The answer is to be all of the data below, reproduced exactly.

● Records from a collection:
● ● ● ●
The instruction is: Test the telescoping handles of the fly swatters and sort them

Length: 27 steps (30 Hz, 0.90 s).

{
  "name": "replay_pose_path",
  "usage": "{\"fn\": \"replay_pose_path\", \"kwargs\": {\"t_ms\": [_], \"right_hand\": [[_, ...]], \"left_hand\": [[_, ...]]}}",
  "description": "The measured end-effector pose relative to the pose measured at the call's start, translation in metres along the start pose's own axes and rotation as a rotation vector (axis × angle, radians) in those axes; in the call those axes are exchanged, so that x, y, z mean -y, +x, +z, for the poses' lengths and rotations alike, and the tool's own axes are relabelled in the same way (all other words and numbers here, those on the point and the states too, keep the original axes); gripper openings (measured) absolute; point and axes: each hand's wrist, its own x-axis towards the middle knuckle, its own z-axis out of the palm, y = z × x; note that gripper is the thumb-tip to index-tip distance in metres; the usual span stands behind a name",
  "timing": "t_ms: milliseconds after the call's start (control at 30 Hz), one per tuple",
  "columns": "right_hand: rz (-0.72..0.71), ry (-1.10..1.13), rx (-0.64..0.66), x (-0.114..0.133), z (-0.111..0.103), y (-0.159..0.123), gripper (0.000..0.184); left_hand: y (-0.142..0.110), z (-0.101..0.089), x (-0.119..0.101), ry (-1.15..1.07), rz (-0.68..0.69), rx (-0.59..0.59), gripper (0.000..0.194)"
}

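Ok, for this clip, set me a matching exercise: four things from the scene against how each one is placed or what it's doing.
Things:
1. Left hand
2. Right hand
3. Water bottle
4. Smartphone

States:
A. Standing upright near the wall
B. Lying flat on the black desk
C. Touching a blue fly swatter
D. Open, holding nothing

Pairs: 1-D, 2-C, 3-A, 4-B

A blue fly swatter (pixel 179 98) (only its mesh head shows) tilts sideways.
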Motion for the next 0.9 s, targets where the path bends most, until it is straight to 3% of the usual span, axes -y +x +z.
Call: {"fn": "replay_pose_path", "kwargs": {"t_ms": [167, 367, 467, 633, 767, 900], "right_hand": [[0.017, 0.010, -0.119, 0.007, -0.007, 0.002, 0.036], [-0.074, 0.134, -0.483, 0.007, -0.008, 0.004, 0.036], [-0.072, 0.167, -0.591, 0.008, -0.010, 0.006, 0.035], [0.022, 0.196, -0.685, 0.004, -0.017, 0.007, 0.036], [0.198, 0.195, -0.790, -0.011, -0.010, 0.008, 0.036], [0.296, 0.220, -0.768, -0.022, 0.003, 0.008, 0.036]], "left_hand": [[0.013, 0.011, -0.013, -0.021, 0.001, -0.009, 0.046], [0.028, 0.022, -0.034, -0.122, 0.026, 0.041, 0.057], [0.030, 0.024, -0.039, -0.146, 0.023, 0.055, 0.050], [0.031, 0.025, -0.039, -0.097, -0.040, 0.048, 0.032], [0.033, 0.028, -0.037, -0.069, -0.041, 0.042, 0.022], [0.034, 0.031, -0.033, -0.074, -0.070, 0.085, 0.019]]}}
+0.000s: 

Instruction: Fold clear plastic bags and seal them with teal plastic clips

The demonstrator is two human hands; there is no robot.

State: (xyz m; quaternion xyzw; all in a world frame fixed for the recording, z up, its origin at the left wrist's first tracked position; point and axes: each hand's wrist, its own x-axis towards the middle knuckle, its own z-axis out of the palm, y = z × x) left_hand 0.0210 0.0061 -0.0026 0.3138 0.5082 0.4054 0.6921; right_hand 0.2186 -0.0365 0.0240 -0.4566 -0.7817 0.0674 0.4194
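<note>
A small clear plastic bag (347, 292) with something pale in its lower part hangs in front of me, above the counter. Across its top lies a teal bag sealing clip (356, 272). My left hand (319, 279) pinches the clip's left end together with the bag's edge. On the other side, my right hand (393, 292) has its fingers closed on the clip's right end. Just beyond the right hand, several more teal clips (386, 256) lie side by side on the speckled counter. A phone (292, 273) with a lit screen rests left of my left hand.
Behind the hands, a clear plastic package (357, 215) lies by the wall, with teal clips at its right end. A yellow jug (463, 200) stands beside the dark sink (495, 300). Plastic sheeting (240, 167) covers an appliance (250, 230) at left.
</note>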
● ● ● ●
● PROBLEM SOLUTION:
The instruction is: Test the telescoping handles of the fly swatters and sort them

Length: 27 steps (30 Hz, 0.90 s).

{
  "name": "replay_pose_path",
  "usage": "{\"fn\": \"replay_pose_path\", \"kwargs\": {\"t_ms\": [_], \"right_hand\": [[_, ...]], \"left_hand\": [[_, ...]]}}",
  "description": "The measured end-effector pose relative to the pose measured at the call's start, translation in metres along the start pose's own axes and rotation as a rotation vector (axis × angle, radians) in those axes; in the call those axes are exchanged, so that x, y, z mean -y, +x, +z, for the poses' lengths and rotations alike, and the tool's own axes are relabelled in the same way (all other words and numbers here, those on the point and the states too, keep the original axes); gripper openings (measured) absolute; point and axes: each hand's wrist, its own x-axis towards the middle knuckle, its own z-axis out of the palm, y = z × x; note that gripper is the thumb-tip to index-tip distance in metres; the usual span stands behind a name",
  "timing": "t_ms: milliseconds after the call's start (control at 30 Hz), one per tuple",
  "columns": "right_hand: rz (-0.72..0.71), ry (-1.10..1.13), rx (-0.64..0.66), x (-0.114..0.133), z (-0.111..0.103), y (-0.159..0.123), gripper (0.000..0.184); left_hand: y (-0.142..0.110), z (-0.101..0.089), x (-0.119..0.101), ry (-1.15..1.07), rz (-0.68..0.69), rx (-0.59..0.59), gripper (0.000..0.194)"
}

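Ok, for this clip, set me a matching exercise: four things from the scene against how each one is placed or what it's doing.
Things:
1. Left hand
2. Right hand
3. Water bottle
4. Smartphone

States:
A. Standing upright near the wall
B. Lying flat on the black desk
C. Touching a blue fly swatter
D. Open, holding nothing

Pairs: 1-D, 2-C, 3-A, 4-B

A blue fly swatter (pixel 179 98) (only its mesh head shows) tilts sideways.
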Motion for the next 0.9 s, targets where the path bends most, until it is straight to 3% of the usual span, axes -y +x +z.
Call: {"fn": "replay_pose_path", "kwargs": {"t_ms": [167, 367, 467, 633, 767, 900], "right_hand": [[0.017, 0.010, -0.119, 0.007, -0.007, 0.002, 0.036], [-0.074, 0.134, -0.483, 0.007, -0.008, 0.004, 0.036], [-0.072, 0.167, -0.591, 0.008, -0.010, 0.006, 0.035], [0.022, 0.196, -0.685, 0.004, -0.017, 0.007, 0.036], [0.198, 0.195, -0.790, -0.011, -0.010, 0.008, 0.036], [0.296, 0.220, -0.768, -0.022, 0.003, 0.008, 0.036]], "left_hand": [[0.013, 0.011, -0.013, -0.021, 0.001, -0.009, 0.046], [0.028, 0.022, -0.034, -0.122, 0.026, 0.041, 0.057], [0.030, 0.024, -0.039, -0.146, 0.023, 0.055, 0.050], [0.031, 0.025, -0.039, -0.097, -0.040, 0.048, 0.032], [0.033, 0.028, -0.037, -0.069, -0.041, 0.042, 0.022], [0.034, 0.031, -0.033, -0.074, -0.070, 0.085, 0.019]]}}
+0.000s: 

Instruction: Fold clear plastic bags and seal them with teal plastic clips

The demonstrator is two human hands; there is no robot.

State: (xyz m; quaternion xyzw; all in a world frame fixed for the recording, z up, its origin at the left wrist's first tracked position; point and axes: each hand's wrist, its own x-axis towards the middle knuckle, its own z-axis out of the palm, y = z × x) left_hand 0.0210 0.0061 -0.0026 0.3138 0.5082 0.4054 0.6921; right_hand 0.2186 -0.0365 0.0240 -0.4566 -0.7817 0.0674 0.4194
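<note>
A small clear plastic bag (347, 292) with something pale in its lower part hangs in front of me, above the counter. Across its top lies a teal bag sealing clip (356, 272). My left hand (319, 279) pinches the clip's left end together with the bag's edge. On the other side, my right hand (393, 292) has its fingers closed on the clip's right end. Just beyond the right hand, several more teal clips (386, 256) lie side by side on the speckled counter. A phone (292, 273) with a lit screen rests left of my left hand.
Behind the hands, a clear plastic package (357, 215) lies by the wall, with teal clips at its right end. A yellow jug (463, 200) stands beside the dark sink (495, 300). Plastic sheeting (240, 167) covers an appliance (250, 230) at left.
</note>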

No further output is required here.